Overview
DBSCAN (Density-Based Spatial Clustering of Applications with Noise) is a density-based clustering algorithm that groups together points that are closely packed together, marking points in low-density regions as outliers.
Constructor
new DBSCAN ( options ?: DBSCANOptions )
Parameters
options
DBSCANOptions
default: "{}"
Configuration options for DBSCAN clustering Maximum distance between two samples for them to be considered neighbors. Must be finite and > 0.
Minimum number of samples in a neighborhood for a point to be considered a core point. Must be an integer >= 1.
Methods
fit
Fit the DBSCAN model to the training data.
Training data matrix where rows are samples and columns are features. Must be non-empty with consistent row sizes and finite values.
Returns: The fitted DBSCAN instance (for method chaining).
Throws: Error if data validation fails.
fitPredict
Fit the model and return cluster labels for training data.
fitPredict ( X : Matrix ): Vector
Training data matrix to fit and predict on.
Returns: Vector of cluster labels. Core and border points are assigned cluster IDs (0, 1, 2, …), while noise points are labeled -1.
Properties
Cluster labels for each sample. Label -1 indicates noise points.
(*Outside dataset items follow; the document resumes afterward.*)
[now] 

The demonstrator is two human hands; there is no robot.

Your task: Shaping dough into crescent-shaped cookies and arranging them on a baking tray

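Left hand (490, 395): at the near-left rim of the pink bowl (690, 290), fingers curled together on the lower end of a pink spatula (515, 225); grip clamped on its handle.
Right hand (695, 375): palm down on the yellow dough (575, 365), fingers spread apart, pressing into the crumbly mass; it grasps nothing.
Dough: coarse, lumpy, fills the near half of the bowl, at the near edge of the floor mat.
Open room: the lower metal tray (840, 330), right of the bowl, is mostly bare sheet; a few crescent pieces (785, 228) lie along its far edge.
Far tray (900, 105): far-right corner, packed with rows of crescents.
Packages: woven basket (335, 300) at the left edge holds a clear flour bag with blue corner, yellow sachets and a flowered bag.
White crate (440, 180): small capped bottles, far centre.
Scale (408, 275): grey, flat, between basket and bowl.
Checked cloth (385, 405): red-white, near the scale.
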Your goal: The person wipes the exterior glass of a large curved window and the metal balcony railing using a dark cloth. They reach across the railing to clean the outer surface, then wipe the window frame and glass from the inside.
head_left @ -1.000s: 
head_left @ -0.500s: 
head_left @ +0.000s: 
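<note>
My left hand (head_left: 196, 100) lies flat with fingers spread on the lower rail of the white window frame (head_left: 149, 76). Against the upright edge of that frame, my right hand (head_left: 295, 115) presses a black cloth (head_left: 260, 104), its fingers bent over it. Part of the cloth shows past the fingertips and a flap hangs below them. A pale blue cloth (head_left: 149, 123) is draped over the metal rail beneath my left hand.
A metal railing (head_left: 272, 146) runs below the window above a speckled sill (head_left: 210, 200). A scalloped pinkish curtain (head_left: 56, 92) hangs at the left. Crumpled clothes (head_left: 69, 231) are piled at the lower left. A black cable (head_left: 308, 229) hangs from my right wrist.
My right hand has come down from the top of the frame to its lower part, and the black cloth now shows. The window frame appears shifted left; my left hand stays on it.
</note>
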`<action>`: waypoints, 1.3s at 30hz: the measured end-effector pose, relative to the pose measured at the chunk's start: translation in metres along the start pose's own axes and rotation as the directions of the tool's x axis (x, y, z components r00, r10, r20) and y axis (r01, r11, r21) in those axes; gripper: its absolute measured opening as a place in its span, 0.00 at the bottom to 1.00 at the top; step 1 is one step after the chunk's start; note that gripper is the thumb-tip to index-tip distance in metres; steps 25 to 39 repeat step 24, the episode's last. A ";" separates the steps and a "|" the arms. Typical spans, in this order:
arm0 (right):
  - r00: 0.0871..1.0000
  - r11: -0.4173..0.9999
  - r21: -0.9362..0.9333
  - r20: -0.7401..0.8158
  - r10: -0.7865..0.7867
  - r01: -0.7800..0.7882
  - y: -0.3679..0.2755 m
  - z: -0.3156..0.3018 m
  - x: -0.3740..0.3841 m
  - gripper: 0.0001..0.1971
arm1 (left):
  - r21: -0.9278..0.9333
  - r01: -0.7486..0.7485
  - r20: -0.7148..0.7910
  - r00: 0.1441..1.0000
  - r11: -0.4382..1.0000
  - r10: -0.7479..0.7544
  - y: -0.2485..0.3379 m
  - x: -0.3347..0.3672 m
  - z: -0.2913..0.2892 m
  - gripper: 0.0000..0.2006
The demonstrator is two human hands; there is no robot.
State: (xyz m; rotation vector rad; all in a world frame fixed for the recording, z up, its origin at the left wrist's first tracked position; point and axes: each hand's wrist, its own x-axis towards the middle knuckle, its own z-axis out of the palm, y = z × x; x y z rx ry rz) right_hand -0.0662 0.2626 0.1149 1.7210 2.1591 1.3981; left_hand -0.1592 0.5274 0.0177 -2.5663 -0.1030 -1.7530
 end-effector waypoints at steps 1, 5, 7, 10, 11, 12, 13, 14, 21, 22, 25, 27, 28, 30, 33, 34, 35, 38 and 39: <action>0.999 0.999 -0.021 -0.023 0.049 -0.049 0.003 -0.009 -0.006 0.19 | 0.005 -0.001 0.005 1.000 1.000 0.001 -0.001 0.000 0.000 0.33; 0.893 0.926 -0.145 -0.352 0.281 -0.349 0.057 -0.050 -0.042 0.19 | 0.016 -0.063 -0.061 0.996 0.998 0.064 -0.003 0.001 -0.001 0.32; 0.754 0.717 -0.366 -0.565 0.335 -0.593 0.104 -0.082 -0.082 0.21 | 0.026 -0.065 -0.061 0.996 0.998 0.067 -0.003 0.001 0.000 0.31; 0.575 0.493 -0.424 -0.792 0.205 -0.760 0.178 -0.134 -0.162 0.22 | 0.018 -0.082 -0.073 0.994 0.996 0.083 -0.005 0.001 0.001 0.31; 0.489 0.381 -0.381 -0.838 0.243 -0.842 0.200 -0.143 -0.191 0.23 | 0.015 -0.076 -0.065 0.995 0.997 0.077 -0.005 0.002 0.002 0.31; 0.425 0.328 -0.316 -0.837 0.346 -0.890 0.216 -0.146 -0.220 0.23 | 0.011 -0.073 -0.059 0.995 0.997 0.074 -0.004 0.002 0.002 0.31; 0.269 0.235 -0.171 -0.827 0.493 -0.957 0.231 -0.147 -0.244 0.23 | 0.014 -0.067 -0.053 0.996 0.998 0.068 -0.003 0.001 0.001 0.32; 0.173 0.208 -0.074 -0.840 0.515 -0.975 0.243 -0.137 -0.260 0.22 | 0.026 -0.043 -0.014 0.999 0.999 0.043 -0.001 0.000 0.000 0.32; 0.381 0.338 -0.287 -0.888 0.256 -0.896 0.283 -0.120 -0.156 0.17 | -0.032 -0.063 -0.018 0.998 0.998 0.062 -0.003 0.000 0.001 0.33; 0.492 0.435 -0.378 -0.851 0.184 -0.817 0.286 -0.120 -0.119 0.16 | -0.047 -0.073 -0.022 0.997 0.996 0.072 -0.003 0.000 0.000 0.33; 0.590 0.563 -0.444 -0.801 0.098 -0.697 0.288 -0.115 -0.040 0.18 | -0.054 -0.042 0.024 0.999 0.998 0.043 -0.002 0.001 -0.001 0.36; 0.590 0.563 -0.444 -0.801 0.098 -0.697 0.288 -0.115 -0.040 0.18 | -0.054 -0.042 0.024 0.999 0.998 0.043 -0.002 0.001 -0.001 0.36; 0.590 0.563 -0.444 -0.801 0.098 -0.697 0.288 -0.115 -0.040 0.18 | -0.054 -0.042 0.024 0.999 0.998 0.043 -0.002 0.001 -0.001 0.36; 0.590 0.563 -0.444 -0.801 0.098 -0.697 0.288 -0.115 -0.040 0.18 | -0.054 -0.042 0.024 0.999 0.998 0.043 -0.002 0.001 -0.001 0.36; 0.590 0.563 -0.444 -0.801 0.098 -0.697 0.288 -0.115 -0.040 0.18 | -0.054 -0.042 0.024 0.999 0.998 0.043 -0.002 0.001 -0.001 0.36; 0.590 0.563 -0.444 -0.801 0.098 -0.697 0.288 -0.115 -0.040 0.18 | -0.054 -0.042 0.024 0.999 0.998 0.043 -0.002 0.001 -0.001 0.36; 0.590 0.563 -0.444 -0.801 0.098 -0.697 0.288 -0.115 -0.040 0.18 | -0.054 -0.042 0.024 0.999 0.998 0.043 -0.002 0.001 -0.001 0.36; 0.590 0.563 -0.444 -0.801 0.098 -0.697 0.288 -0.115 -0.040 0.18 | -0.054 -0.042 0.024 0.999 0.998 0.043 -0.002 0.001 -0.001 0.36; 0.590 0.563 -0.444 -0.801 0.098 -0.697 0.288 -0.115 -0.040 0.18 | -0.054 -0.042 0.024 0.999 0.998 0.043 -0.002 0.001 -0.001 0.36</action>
Indices of core samples (points with at least minSamples neighbors within eps distance).
Copy of core samples found during fitting.
Number of features seen during fitting.
nClusters_
Getter property that returns the number of clusters found (excluding noise).
Returns: Number of distinct clusters (not counting noise points).
Examples
Basic Clustering with Noise Detection
import { DBSCAN } from 'bun-scikit' ;
// Create sample data with noise
const X = [
[ 1.0 , 2.0 ],
[ 1.5 , 1.8 ],
[ 1.2 , 2.1 ],
[ 8.0 , 8.0 ],
[ 8.1 , 8.2 ],
[ 25.0 , 25.0 ], // Outlier
[ 7.9 , 8.1 ]
];
// Create and fit DBSCAN model
const dbscan = new DBSCAN ({ eps: 0.5 , minSamples: 2 });
dbscan . fit ( X );
console . log ( 'Labels:' , dbscan . labels_ );
// Output: [0, 0, 0, 1, 1, -1, 1]
// Cluster 0: first 3 points
// Cluster 1: points 3,4,6
// -1: noise point (outlier)
console . log ( 'Number of clusters:' , dbscan . nClusters_ );
console . log ( 'Core samples:' , dbscan . coreSampleIndices_ );
Anomaly Detection
import { DBSCAN } from 'bun-scikit' ;
const data = [
[ 1.0 , 2.0 ], [ 1.2 , 2.1 ], [ 1.1 , 1.9 ], // Normal cluster
[ 5.0 , 5.0 ], [ 5.1 , 5.2 ], [ 4.9 , 5.1 ], // Normal cluster
[ 10.0 , 10.0 ], // Anomaly
[ - 5.0 , - 5.0 ] // Anomaly
];
const dbscan = new DBSCAN ({ eps: 0.5 , minSamples: 3 });
dbscan . fit ( data );
// Find anomalies (noise points)
const anomalies = data . filter (( _ , idx ) => dbscan . labels_ ! [ idx ] === - 1 );
console . log ( 'Detected anomalies:' , anomalies );
// Output: [[10.0, 10.0], [-5.0, -5.0]]
Adjusting Density Parameters
import { DBSCAN } from 'bun-scikit' ;
const X = [
[ 1.0 , 2.0 ], [ 2.0 , 2.0 ], [ 2.0 , 3.0 ],
[ 8.0 , 7.0 ], [ 8.0 , 8.0 ], [ 25.0 , 80.0 ]
];
// Strict clustering (smaller eps, more minSamples)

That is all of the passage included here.